Вот он – загробный мир и книги мертвых.


И в ней безмерно одиноко. Страшно.


В той степени, когда уже нет сил на осознание этого чувства. Давящее, скручивающее одиночество, где тебя нет, или еще нет, или вообще больше не будет. А эта утроба была похожа на огромную черную улитку, в которой двигалась каждая частица массы, и она отодвигалась, понимая, что ее заметили, засекли. С ней встретились лицом к лицу – с тем, что затягивает человека, когда его нет в мире яви. С тем, что по ту сторону жизни и снов, этих бредовых видений головного мозга, встормошенного воображением и человеческой фантазией.


А ЭТО – изнанка.


То, что на самом деле Есть.


То, куда все уходят и то, что есть бытие само по себе.


Утроба, и мы ее наполняем смыслом. Но она имеет всех нас внутри, а человек безмерно одинок, ничтожен рядом с ней.


Самое ужасное, что ТАМ его нет.

25

Вчера. Позо-позо-вчера. Полвека назад. Люди. Меня с ними нет и их со мной тоже. Возьмите меня – не хотят. Не видят. Не желают видеть. Одиночество. Мы должны любить хоть воздух – только это способно что-то изменить в жизни.


Володя-композитор. Здравствуй. Все не мое, хоть ты и напоминаешь что-то родное в под-памяти.


Где-то глубже, чем в подсознании.


Все люди, которые тебе напоминают кого-то, суть части одного существа, которое ты когда-то потерял и пытаешься составить из клеточек-человечков. Каждый в этой жизни имеет право смастерить свою Галатею.

26

Он был тоже частью того существа. Одной из самых массивных, ошеломляющих частей, когда-либо встреченных мною. И я его никогда не видела.


У меня были: обрывки писем Марине, несколько фотографий, одно стихотворение Йейтса, весь Йейтс наконец, потому что это непереведенное на русский стихотворение не отпускало меня, ходило попятам и манило ритмом символистских строф о юношах, спящих на коленях Прекрасной Дамы.


Господи, как я понимала это…


И этих юношей, и дам, грустными голубыми веками на полуприкрытых светлых глазах, и русые локоны сбившейся прически, и холодный атлас ее платья, и липкую росу утра – это обязательно должно было быть утро – и даже аромат весеннего луга где-нибудь в Ирландии.


Где на изъеденной ржавчиной скамейке сидела она, держа на коленях его голову.


И это была даже не я – мне, как ни странно, это было не нужно. Но я видела эту девушку. И его, с той стороны океана, вдруг оказавшегося среди зеленых ирландских просторов.

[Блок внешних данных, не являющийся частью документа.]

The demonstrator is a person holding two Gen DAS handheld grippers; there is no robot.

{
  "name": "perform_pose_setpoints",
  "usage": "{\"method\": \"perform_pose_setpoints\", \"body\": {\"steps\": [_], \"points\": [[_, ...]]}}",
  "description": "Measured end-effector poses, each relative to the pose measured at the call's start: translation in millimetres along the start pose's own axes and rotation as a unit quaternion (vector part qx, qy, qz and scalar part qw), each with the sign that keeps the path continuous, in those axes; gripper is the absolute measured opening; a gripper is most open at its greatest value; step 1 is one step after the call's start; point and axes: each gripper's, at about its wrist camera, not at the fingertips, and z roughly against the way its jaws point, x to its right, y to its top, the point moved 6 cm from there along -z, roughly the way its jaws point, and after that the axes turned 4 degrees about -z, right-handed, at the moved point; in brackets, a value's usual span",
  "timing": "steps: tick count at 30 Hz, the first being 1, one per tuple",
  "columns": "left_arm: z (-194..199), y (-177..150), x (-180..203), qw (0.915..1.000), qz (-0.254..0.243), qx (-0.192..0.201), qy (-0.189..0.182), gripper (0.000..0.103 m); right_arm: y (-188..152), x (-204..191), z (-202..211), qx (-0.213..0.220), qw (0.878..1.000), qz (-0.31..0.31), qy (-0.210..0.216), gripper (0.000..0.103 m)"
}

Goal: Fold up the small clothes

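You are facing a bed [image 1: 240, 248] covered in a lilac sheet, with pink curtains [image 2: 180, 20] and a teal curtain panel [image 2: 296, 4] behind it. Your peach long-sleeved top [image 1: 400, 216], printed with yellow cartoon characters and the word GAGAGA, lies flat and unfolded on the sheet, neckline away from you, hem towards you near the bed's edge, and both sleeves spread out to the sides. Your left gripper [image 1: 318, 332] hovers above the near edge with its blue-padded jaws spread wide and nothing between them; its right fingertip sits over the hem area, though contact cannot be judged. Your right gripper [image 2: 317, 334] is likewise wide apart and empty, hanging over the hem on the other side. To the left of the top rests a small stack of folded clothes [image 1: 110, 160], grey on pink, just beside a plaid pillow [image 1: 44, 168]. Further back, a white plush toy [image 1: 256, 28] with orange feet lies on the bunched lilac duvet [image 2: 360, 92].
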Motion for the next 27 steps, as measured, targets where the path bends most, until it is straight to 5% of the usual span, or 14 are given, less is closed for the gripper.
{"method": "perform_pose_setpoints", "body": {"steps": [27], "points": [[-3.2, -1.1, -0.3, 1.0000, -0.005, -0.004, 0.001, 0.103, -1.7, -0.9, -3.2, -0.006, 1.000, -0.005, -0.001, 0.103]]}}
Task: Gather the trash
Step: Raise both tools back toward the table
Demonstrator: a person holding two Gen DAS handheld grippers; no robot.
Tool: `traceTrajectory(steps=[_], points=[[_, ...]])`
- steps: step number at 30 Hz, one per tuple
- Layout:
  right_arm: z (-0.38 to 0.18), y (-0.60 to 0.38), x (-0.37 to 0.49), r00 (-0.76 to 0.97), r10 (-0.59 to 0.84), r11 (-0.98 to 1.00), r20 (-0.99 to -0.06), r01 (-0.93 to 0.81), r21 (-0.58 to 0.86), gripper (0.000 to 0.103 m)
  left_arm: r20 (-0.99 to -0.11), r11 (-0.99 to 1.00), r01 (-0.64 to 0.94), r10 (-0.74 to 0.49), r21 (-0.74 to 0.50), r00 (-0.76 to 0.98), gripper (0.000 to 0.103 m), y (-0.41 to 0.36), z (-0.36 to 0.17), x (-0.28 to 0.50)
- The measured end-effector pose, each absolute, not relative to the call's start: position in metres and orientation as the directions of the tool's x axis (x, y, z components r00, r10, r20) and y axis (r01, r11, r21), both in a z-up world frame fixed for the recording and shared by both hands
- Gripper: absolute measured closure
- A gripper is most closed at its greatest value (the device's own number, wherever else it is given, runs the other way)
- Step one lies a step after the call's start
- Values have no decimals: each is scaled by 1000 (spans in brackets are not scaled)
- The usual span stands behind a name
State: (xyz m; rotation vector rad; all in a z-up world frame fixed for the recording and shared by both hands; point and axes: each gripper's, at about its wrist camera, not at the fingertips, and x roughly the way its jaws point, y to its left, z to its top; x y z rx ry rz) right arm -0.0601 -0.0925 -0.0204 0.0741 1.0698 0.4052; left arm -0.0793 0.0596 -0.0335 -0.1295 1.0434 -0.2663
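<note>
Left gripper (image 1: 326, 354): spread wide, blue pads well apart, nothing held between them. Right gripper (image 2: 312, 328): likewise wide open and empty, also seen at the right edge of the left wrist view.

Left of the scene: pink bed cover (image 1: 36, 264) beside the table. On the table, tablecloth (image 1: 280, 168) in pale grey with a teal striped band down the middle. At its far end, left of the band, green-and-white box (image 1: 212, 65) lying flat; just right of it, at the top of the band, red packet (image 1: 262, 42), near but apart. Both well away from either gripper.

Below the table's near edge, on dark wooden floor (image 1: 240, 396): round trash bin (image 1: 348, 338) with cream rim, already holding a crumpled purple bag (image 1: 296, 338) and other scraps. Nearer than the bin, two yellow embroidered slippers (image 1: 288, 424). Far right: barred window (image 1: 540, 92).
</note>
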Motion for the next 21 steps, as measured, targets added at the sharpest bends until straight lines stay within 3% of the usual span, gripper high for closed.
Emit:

Эта русая девушка была его мечтой, и я, как драный вуальерист, была счастлива их истоме.


Самое страшное было в том, что мне даже не хотелось быть на месте той девушки.

27

Я ходила по парку и улыбалась кричащим грачам и ветру.


Я пила аромат мая и пожирала его.


Я носилась как сумасшедшая по этой земле, чувствуя тайну НАДЕЖДЫ. Я дала надежду, кто-то жил ею, с кем-то в сердце, я просыпалась и заговорщически растягивала губы в улыбке.

Кукловод вдруг вышел на арену, таким каким был, но тот не понимал этого. Он не осознавал, что все три месяца его собеседником была я – странное короткостриженное экзальтированное существо.


Но в его мечтах она наверняка была русоголовой пери.


Я была не против.


Мне всегда было так мало одного тела.

29

Когда хочется многое сказать, сразу приходят люди.

И начинают топать. И им не понять, что у тебя другое тело, ты весь сам другой, трансформировавшийся в воду и ветер над головой и улавливающий тонкие улыбки встречающихся людей.


Ты иной и над городом ощущаешь СВОЕ безумие. Это новое тело растет – тело мая.


– Ты уже влюбилась?

– Да, отчасти.

– Ты уже прокричала облупившемуся городу свою грусть и счастье, свою победу над собственным отчаянием и что отчаяние уже иное – одичалое и одухотворенное?